WHAT YOU NEED TO DO - Using the string "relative" as the key, pull each matching line out of the records below.

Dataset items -

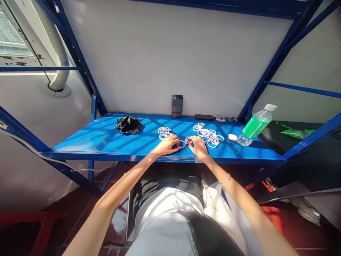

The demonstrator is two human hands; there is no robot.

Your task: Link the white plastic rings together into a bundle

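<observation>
My left hand (168,144) and my right hand (198,145) rest on the blue metal shelf (87,140), fingertips meeting over a small white ring (182,143) that both pinch between them. A small pile of white rings (164,132) lies just beyond my left hand. A larger heap of white rings (209,135) lies beyond my right hand. A thin bracelet circles my right wrist.
A crumpled black plastic bag (128,124) lies at the shelf's left. A dark box (177,105) and a black phone (204,117) stand by the white back wall. A green-labelled water bottle (254,126) and a small white cap-like thing (232,137) sit at right.
</observation>
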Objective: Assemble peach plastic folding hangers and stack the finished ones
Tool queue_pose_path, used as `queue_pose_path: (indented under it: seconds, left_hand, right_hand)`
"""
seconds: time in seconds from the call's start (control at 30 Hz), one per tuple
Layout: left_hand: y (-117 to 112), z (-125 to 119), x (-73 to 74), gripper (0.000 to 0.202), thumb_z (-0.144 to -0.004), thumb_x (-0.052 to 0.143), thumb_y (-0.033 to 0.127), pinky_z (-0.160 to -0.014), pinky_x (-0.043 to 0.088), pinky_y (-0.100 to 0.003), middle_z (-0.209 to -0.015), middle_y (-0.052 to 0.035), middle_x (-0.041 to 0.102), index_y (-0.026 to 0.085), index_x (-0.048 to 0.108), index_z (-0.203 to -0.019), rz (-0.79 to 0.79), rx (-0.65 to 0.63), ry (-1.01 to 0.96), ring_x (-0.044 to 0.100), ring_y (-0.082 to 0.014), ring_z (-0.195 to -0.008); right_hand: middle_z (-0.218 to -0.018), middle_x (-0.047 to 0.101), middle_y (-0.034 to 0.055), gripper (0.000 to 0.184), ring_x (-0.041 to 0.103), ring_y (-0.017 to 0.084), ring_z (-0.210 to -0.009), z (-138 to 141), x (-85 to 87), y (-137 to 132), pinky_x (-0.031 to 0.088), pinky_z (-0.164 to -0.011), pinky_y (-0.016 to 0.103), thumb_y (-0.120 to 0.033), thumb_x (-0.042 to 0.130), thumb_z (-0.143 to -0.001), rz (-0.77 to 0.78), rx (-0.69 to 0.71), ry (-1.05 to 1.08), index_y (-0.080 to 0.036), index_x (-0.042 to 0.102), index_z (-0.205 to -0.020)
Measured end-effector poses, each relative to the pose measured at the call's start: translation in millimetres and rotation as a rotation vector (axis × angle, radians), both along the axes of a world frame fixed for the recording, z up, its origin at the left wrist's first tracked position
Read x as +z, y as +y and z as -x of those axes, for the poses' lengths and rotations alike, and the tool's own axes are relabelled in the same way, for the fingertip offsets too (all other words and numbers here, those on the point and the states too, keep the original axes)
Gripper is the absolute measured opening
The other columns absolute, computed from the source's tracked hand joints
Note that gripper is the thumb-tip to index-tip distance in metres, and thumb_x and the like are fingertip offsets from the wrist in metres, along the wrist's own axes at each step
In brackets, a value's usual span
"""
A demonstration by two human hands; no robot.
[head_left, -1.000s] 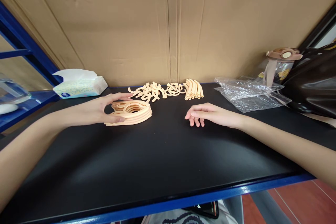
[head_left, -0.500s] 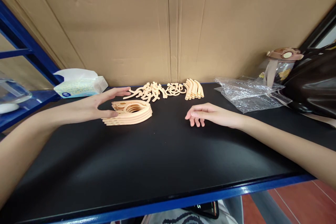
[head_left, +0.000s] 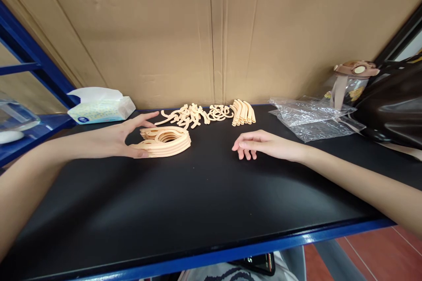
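A stack of flat, curved, pale wood-coloured pieces [head_left: 174, 148] with a rounded opening lies left of centre on the black tabletop [head_left: 198, 202]. My left hand [head_left: 121, 138] is at its left end, thumb along the front side and fingers stretched out above and behind it. A dark gap shows between the fingers and the stack, so the hand stays open around it. Further right, my right hand [head_left: 255, 145] hovers or rests at the table with fingers loosely bent and apart, holding nothing visible.
Behind lie a loose heap of small curved pieces [head_left: 187, 115], ring-like pieces [head_left: 219, 113] and a row of curved sticks [head_left: 243, 112]. A tissue pack [head_left: 100, 107] stands left; clear plastic bags [head_left: 313, 118], a bottle [head_left: 352, 81] and a dark bag [head_left: 392, 101] are right. Cardboard [head_left: 158, 35] backs the table.
My left hand has come slightly lower, its thumb now flatter along the stack's front and its fingers drawn back a little to the left. My right hand is nearly still.
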State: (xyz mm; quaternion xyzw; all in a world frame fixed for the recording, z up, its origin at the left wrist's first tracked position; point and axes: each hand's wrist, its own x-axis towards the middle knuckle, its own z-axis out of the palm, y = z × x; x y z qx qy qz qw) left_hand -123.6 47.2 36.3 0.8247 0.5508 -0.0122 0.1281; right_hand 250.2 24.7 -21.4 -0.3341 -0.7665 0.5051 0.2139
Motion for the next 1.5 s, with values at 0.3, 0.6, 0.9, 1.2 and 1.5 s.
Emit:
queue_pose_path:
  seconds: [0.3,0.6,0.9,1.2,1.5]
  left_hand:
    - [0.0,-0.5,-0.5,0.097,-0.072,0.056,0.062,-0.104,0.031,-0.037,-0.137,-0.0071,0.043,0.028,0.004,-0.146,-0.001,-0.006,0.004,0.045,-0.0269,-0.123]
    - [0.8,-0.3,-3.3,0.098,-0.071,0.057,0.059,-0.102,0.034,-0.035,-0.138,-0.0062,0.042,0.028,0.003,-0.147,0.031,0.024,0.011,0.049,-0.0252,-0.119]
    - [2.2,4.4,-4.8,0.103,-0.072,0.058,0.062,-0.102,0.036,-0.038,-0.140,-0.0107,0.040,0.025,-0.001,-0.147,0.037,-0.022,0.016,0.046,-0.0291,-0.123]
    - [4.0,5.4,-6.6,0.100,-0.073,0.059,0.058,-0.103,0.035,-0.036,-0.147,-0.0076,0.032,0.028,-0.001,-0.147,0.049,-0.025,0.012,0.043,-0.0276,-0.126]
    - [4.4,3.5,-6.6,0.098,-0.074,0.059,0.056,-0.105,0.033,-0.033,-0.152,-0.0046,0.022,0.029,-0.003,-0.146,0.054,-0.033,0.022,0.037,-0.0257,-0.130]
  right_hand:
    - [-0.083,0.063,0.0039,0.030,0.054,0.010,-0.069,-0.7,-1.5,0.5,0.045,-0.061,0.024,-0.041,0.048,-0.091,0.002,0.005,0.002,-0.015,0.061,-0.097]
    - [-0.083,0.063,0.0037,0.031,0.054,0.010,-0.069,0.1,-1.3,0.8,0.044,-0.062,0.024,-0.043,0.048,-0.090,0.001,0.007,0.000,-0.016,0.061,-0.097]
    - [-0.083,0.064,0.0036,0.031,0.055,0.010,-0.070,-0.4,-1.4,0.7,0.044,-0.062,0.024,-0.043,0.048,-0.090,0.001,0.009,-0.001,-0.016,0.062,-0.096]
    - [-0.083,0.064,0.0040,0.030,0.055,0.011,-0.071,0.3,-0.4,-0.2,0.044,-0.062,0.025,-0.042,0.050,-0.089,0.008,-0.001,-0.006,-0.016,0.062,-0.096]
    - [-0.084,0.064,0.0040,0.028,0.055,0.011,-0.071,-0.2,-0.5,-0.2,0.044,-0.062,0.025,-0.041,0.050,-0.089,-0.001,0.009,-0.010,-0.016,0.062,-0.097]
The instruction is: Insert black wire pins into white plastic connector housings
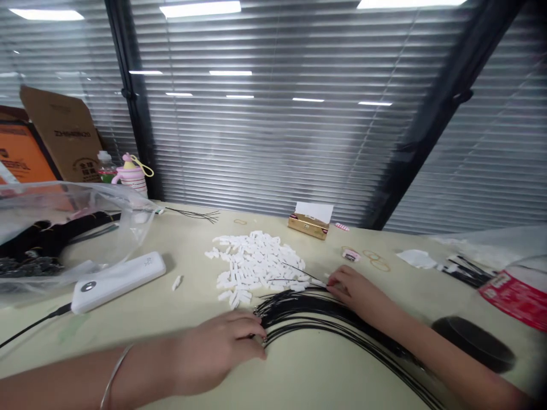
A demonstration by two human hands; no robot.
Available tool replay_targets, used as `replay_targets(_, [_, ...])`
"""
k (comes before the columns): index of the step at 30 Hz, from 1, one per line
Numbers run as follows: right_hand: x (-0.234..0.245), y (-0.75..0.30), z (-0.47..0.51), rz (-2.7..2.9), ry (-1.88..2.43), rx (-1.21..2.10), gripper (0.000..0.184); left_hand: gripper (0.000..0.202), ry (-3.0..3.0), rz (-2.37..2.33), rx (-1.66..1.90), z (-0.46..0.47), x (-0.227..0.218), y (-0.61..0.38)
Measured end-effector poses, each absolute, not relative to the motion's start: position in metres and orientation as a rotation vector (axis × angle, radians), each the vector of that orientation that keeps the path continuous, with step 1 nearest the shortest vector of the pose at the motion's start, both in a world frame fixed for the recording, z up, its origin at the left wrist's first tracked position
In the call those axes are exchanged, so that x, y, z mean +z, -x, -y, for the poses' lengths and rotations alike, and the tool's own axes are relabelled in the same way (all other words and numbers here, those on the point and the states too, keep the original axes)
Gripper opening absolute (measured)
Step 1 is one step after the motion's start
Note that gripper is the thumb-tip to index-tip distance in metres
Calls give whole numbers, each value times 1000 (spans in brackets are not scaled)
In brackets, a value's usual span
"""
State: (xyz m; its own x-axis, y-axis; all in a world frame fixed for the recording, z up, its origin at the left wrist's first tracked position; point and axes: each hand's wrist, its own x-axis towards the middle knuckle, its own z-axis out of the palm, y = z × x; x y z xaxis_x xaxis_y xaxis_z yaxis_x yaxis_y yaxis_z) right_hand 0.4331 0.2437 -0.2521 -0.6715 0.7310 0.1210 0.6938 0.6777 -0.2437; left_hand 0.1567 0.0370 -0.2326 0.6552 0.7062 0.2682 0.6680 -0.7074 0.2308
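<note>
Head view, left to right: a pale cream tabletop (273,228) carries a clear plastic bag (72,210) holding black cables, and beside it lies a white rectangular power bank (117,282) with a black cable attached. A single white piece (176,282) lies apart from the main pile.

The left hand (217,353), a thin metal bangle (113,376) on its wrist, is partly curled, with its fingertips (261,340) on the near end of a bundle of thin black wires (307,307); grip cannot be determined.

The bundle arcs across the table, its far ends just beside a heap of small white rectangular pieces (256,265). The right hand (352,290) lies over the wire ends, fingers drawn together; whether it pinches them cannot be determined.

Beyond it lie a gold box (308,225) and loose rubber bands (376,261). Farther right are a round black object (472,343) and a red printed bag (519,299).
</note>
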Motion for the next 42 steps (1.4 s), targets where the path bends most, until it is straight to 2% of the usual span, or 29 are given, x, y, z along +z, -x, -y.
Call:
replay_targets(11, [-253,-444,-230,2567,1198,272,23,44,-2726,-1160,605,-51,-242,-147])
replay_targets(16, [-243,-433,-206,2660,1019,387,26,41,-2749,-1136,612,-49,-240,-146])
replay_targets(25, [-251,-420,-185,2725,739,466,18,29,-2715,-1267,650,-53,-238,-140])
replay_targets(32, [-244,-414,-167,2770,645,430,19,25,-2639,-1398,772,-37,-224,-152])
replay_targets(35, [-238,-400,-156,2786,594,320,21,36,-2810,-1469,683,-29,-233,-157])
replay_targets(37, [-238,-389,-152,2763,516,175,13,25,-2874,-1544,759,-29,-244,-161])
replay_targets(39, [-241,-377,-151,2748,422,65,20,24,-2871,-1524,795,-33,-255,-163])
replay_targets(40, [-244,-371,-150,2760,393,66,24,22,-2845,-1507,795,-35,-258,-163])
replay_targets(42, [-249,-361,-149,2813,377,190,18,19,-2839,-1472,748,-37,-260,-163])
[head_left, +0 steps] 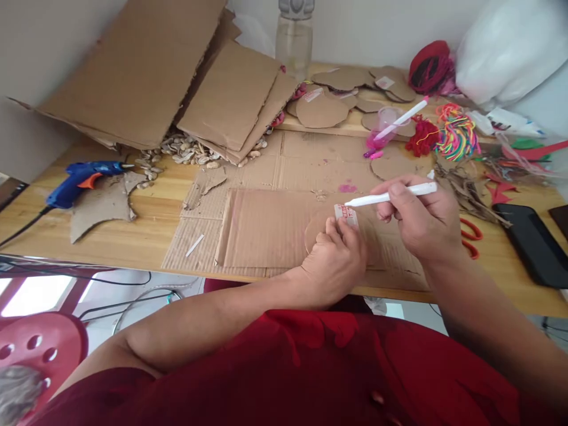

OUTPUT FOR THIS TASK -
Measured end-effector poses, each relative to the pose measured at the call's start: translation in millimetres and rotation as a rotation vector (axis × angle, radians), both along the axes of a world frame fixed for the recording, z up, its origin at the left wrist's first tracked position
Measured end-effector poses, each absolute, not relative to the motion's start: position in metres and orientation as a rotation vector (axis × angle, radians), each the vector of that orientation that keeps the path continuous, with step 1 nearest the shortest vector of the pose at the motion's start, both in a world frame fixed for the recording, z up, its origin at the left wrist's first tracked position

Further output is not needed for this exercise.